**Exercise description**. Beginning with the line that contains "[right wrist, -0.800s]" and ending with the line that contains "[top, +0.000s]", reproduce the lines of the entries below exactly, omitting pictures.
_ _ _ _
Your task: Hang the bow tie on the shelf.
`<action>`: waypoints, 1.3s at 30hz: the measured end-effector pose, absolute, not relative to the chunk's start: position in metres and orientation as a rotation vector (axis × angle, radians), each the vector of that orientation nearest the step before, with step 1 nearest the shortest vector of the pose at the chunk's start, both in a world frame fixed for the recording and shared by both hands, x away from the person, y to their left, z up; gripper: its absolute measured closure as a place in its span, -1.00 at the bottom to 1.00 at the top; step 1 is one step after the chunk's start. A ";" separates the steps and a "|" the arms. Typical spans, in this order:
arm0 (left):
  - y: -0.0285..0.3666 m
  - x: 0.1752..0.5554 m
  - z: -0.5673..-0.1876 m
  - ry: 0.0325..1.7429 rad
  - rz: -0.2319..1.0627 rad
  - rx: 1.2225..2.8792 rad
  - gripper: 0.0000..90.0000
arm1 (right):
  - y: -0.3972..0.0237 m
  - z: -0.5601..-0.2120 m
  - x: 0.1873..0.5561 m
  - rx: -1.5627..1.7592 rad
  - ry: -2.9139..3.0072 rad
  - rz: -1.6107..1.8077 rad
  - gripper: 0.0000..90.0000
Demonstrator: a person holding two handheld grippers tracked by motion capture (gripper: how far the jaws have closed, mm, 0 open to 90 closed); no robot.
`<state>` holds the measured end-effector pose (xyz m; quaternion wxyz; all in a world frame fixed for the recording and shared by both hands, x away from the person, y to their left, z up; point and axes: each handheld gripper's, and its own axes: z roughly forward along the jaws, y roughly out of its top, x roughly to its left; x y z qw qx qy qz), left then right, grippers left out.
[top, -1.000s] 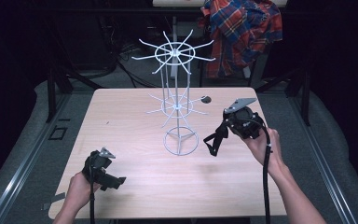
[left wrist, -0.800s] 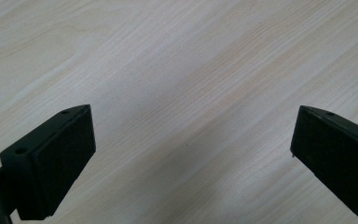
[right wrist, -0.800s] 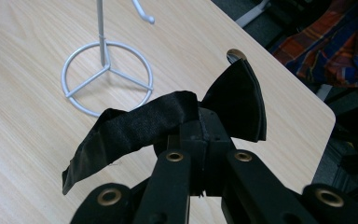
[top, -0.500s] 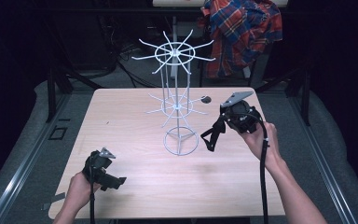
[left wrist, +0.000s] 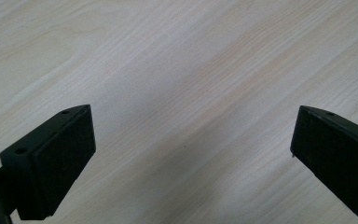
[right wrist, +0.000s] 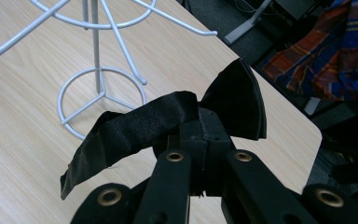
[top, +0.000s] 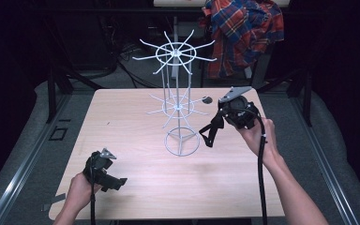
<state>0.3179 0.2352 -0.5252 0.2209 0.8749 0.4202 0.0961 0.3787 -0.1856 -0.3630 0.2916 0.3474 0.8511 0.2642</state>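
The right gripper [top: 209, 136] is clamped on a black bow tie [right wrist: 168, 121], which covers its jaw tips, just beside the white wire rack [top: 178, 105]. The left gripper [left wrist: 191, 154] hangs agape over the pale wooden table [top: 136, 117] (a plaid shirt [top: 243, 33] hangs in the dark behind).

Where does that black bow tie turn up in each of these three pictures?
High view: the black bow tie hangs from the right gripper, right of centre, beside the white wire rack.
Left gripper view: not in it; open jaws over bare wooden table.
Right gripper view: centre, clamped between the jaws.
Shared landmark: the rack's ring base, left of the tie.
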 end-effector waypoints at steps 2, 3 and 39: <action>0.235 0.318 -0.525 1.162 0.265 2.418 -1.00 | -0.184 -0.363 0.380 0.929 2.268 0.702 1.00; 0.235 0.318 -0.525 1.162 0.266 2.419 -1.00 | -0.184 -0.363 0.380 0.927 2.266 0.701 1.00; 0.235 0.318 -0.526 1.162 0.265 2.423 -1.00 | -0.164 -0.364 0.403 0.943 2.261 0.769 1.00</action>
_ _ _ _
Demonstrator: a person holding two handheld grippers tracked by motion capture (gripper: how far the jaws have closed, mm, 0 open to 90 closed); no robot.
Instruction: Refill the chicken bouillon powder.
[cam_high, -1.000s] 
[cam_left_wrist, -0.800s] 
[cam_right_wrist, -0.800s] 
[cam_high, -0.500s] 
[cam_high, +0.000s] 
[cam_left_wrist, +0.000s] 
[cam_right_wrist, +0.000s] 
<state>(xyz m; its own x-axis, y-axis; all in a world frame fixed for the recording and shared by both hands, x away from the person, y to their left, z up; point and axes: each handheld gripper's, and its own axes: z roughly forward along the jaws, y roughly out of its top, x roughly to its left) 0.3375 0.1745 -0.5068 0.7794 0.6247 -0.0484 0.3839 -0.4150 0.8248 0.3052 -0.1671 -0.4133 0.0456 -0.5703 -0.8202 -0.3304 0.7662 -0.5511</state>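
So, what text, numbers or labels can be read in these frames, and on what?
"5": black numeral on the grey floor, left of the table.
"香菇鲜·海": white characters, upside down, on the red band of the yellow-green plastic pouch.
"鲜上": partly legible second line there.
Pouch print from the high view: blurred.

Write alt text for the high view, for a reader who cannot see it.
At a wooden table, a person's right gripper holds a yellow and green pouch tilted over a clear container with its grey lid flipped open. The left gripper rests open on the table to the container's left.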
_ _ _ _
**Solution**.
[right wrist, -0.800s] 
[top, -0.500s] 
[left wrist, +0.000s] 
[right wrist, +0.000s] 
[top, +0.000s] 

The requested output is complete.